This was a landmark US Supreme Court decision held under the Sherman Anti-Trust Act
Standard Oil Co. of New Jersey v. United States (1911), was a case in which the Supreme Court of the United States found Standard Oil Co. of New Jersey guilty of monopolizing the petroleum industry through a series of abusive and anticompetitive actions. The Court's remedy was to divide Standard Oil into several geographically separate and eventually competing firms.
Standard Oil Co. was an American oil-producing, transporting, refining, and marketing company. Established in 1870 by John D. Rockefeller and Henry Flagler as a corporation in Ohio, it was the largest oil refiner in the world at its height
. Its history as one of the world's first and largest multinational corporations ended in 1911, when the U.S. Supreme Court ruled, in a landmark case, that Standard Oil was an illegal monopoly.

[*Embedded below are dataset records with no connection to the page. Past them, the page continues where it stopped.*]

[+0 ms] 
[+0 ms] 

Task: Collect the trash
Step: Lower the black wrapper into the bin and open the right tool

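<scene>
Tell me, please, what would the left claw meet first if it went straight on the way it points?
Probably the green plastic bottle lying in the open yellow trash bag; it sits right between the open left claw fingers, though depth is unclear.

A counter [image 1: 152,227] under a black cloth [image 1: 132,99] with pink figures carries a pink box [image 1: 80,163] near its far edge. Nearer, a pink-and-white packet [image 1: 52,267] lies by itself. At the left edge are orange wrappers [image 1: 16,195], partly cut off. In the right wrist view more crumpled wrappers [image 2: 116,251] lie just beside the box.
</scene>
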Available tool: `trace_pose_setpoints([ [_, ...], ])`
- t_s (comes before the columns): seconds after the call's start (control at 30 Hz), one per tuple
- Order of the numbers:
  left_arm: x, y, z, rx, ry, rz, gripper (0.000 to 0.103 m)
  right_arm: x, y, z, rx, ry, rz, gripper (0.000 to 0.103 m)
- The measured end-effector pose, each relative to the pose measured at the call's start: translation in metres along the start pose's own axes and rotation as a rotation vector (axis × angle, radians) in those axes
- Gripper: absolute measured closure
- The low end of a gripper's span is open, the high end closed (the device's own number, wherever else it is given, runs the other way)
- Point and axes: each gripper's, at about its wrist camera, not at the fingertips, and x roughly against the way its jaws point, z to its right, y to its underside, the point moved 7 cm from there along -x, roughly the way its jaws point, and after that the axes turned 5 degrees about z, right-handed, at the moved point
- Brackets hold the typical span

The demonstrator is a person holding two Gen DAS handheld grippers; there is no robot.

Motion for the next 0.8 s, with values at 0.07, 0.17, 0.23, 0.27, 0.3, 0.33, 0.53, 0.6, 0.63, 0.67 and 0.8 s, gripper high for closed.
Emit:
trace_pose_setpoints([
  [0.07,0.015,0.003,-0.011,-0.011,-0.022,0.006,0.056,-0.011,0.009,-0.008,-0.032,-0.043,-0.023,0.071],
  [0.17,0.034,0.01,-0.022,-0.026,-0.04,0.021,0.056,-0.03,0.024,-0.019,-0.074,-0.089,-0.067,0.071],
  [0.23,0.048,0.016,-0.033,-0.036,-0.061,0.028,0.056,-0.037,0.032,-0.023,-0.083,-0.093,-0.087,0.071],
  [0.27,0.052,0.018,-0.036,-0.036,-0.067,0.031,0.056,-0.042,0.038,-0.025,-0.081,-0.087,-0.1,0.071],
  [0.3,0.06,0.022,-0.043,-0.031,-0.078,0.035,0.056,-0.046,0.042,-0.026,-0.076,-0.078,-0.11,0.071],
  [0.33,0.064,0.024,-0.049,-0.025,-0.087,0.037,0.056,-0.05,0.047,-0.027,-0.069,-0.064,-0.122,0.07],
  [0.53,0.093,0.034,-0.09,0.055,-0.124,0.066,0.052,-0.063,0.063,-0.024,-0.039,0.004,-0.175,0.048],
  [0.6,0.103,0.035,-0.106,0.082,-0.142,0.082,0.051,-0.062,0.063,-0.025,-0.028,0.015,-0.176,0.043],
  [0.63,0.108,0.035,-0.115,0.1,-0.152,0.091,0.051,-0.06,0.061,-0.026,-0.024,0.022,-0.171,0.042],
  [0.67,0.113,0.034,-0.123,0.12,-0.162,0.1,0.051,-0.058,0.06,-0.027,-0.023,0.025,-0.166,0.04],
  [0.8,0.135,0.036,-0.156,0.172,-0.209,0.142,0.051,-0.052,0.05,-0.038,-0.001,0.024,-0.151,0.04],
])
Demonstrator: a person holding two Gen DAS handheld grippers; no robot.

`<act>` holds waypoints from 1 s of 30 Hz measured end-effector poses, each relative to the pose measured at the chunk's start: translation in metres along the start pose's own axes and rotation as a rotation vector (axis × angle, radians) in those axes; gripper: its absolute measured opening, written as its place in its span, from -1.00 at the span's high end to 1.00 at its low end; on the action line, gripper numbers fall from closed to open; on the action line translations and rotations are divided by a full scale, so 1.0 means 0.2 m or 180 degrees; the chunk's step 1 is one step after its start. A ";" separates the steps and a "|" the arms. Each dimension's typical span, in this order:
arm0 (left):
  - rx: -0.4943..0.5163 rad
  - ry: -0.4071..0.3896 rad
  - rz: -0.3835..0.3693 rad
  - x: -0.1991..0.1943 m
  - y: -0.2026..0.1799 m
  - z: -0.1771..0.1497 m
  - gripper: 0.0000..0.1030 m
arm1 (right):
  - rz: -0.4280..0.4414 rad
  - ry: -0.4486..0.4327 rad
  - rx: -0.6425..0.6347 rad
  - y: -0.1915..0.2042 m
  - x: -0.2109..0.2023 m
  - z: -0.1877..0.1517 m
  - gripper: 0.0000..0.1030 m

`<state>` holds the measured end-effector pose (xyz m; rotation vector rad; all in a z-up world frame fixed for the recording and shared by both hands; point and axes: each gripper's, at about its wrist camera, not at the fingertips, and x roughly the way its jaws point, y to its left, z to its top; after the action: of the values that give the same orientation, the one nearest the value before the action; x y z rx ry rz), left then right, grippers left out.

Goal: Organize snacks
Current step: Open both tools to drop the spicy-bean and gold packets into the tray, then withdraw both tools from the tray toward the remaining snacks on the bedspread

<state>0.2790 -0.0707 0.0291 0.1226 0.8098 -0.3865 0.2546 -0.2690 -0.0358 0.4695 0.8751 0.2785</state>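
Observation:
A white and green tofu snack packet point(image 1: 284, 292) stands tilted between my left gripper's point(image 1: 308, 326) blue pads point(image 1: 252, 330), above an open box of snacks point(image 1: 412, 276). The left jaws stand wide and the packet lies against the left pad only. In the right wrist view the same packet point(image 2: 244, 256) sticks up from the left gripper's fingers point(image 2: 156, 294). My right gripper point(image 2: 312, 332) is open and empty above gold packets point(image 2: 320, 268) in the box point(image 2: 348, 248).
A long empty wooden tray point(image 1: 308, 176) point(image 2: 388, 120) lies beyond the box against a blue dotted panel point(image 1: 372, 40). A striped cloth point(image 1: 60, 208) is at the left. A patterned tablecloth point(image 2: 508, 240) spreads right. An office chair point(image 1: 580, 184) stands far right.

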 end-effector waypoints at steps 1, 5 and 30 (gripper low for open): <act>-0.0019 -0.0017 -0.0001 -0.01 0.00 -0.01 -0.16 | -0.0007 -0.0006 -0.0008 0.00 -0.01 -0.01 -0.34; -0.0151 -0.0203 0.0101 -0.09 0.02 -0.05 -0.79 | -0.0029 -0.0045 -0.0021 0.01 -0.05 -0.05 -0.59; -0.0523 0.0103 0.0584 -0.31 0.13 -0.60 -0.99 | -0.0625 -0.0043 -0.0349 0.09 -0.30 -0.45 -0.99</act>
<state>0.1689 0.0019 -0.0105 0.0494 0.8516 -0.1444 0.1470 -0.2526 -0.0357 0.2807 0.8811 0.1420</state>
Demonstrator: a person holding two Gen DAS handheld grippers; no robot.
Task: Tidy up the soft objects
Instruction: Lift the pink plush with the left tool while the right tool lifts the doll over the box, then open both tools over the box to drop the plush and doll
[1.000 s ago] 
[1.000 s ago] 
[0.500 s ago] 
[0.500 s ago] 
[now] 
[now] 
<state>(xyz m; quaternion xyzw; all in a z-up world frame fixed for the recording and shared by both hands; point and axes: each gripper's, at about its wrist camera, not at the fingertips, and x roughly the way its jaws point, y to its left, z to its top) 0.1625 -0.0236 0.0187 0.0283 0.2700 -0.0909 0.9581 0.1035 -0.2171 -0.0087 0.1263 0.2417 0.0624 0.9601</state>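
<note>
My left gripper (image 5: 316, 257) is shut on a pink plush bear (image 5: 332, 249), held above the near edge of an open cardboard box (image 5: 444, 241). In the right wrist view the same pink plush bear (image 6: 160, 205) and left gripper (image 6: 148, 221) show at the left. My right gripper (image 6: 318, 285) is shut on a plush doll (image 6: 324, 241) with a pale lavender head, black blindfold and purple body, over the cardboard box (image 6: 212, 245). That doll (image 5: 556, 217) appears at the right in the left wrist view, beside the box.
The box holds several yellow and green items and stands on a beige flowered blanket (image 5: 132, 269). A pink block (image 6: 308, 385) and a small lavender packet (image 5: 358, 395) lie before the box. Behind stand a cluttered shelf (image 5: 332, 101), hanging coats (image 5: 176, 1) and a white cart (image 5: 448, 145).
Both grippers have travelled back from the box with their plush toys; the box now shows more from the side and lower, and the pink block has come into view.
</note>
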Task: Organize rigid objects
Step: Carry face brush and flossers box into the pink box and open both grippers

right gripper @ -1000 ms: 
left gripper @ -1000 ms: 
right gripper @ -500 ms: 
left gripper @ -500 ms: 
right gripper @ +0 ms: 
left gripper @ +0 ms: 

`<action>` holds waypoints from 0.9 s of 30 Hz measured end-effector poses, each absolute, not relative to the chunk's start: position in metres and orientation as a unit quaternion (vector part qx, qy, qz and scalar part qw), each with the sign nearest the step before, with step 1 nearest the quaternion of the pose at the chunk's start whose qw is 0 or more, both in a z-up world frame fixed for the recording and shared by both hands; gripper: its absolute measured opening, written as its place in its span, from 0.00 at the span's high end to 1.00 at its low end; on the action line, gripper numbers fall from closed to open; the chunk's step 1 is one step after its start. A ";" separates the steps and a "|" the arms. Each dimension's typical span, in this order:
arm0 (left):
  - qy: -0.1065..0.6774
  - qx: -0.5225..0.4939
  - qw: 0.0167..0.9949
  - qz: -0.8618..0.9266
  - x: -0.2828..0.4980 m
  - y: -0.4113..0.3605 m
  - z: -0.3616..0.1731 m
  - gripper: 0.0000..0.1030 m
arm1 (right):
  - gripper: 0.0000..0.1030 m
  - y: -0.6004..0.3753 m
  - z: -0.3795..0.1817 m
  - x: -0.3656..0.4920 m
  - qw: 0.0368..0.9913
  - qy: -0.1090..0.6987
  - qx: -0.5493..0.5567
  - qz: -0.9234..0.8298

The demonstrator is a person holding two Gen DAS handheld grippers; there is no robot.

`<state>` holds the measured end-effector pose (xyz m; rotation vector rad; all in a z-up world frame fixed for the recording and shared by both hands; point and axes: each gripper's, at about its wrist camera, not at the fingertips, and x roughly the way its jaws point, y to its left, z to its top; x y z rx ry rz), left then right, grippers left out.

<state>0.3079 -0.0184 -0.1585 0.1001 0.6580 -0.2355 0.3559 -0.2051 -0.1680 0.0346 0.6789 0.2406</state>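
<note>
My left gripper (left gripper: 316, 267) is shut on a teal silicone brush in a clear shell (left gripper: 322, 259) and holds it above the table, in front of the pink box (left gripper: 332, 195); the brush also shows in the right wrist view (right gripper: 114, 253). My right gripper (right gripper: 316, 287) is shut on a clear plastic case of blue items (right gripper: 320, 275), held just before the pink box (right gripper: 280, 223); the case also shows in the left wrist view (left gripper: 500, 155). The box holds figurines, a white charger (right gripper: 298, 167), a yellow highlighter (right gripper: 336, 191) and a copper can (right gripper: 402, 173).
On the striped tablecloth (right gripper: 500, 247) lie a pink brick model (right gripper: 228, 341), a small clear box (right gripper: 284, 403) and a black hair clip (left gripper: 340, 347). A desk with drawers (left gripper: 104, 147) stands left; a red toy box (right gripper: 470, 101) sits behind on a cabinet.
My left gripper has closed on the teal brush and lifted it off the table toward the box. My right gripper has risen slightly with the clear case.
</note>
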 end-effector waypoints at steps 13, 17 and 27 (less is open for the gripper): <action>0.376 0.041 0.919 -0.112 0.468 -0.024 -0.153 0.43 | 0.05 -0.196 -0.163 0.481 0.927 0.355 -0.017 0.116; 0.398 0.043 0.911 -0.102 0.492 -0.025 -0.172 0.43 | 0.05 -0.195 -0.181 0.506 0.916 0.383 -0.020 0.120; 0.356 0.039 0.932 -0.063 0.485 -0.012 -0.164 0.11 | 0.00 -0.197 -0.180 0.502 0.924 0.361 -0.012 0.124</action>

Standard Oil dominated the oil products market initially through horizontal integration in the refining sector, then, in later years vertical integration; the company was an innovator in the development of the business trust. The Standard Oil trust streamlined production and logistics, lowered costs, and undercut competitors. "Trust-busting" critics accused Standard Oil of using aggressive pricing to destroy competitors and form a monopoly that threatened other businesses.
Rockefeller ran the company as its chairman, until his retirement in 1897. He remained the major shareholder, and in 1911, with the dissolution of the Standard Oil trust into 34 smaller companies, Rockefeller became the richest person in modern history, as the initial income of these individual enterprises proved to be much bigger than that of a single larger company.
By the 1880s, Standard Oil was using its large market share of refining capacity to begin integrating backward into oil exploration and crude oil distribution and forward into retail distribution of its refined products to stores and, eventually, service stations throughout the United States. Standard Oil allegedly used its size and clout to undercut competitors in a number of ways that were considered "anti-competitive," including underpricing and threats to suppliers and distributors who did business with Standard's competitors.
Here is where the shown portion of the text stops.